Wednesday, January 14, 2009

RIP: Secret Agent Man

[x YouTube/Boybblue Channel]
"Secret Agent Man" (1963)
By Johnny Rivers (John Ramistella)

In 1963, Rivers was hand picked by the producers of a British television series imported to the United States starring Patrick McGoohan. The original British version was called "Danger Man," but was renamed in the United States as "Secret Agent." The show itself didn't succeed very well, but the theme song, which was sung by Rivers, did, although only one verse, and the chorus had been recorded in the studio, Rivers got the idea to add two more verses, and recorded it live, at the Whiskey A-Go-Go, and this became his first Top ten hit. "Secret Agent Man."


If this is (fair & balanced) nostalgia, so be it.

[x AP]
"Prisoner" Actor Patrick McGoohan Dies In LA
By Andrew Dalton

LOS ANGELES (AP) — Patrick McGoohan, the Emmy-winning actor who created and starred in the cult classic television show "The Prisoner," has died. He was 80.

McGoohan died Tuesday in Los Angeles after a short illness, his son-in-law, film producer Cleve Landsberg, said.

McGoohan won two Emmys for his work on the Peter Falk detective drama "Columbo," and more recently appeared as King Edward Longshanks in the 1995 Mel Gibson film "Braveheart."

But he was most famous as the character known only as Number Six in "The Prisoner," a sci-fi tinged 1960s British series in which a former spy is held captive in a small enclave known only as The Village, where a mysterious authority named Number One constantly prevents his escape.

McGoohan came up with the concept and wrote and directed several episodes of the show, which has kept a devoted following in the United States and Europe for four decades.

Born in New York on March 19, 1928, McGoohan was raised in England and Ireland, where his family moved shortly after his birth. He had a busy stage career before moving to television, and won a London Drama Critics Award for playing the title role in the Henrik Ibsen play "Brand."

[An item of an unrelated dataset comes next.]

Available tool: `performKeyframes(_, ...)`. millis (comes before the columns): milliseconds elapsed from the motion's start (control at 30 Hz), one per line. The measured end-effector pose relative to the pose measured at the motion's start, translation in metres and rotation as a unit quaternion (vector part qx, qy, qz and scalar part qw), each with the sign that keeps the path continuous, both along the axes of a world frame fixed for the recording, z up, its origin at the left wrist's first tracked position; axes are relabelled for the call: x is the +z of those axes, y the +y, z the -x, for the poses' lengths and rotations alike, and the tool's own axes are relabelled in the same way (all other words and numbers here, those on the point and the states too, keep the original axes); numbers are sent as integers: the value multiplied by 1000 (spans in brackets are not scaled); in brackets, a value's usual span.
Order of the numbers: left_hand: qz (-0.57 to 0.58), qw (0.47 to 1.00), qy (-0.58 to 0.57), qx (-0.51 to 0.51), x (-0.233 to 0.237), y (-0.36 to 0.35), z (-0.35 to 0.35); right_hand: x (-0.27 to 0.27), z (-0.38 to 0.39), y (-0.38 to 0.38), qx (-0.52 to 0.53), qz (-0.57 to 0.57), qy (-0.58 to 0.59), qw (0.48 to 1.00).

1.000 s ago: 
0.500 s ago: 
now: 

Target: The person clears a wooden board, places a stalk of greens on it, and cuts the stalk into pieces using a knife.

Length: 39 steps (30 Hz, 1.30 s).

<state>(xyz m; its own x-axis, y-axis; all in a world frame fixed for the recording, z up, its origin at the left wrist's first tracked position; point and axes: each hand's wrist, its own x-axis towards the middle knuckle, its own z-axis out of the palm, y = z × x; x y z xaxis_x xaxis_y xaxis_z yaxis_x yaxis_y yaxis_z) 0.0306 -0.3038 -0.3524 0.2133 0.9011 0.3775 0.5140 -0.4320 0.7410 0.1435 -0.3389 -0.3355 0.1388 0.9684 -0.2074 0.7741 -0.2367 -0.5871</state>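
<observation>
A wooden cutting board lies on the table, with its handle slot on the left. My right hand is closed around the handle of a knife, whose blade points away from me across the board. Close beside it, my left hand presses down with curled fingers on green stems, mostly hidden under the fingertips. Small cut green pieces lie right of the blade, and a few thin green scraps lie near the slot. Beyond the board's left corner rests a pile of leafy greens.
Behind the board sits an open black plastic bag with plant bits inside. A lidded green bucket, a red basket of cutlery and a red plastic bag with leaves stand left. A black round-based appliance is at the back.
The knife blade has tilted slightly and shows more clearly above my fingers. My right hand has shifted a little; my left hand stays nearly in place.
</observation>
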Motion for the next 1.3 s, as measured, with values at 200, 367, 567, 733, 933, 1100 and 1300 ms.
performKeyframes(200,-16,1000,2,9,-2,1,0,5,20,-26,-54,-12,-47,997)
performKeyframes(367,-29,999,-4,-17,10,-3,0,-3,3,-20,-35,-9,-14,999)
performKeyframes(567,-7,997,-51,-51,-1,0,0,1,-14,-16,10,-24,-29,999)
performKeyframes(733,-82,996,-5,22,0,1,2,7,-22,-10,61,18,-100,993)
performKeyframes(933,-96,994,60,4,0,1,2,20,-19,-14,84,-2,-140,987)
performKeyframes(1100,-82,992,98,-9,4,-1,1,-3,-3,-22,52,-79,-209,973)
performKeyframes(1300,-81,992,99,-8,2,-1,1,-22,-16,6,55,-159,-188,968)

He married stage actress Joan Drummond in 1951. The oldest of their three daughters, Catherine, is also an actress.

His first foray into TV was in 1964 in the series "Danger Man," a more straightforward spy show that initially lasted just one season but was later brought back for three more when its popularity — and McGoohan's — exploded in reruns.

Weary of playing the show's lead John Drake, McGoohan pitched to producers the surreal and cerebral "The Prisoner" to give himself a challenge.

The series ran just one season and 17 episodes in 1967, but its cultural impact remains.

He voiced his Number Six character in an episode of "The Simpsons" in 2000. The show is being remade as a series for AMC that premieres later this year.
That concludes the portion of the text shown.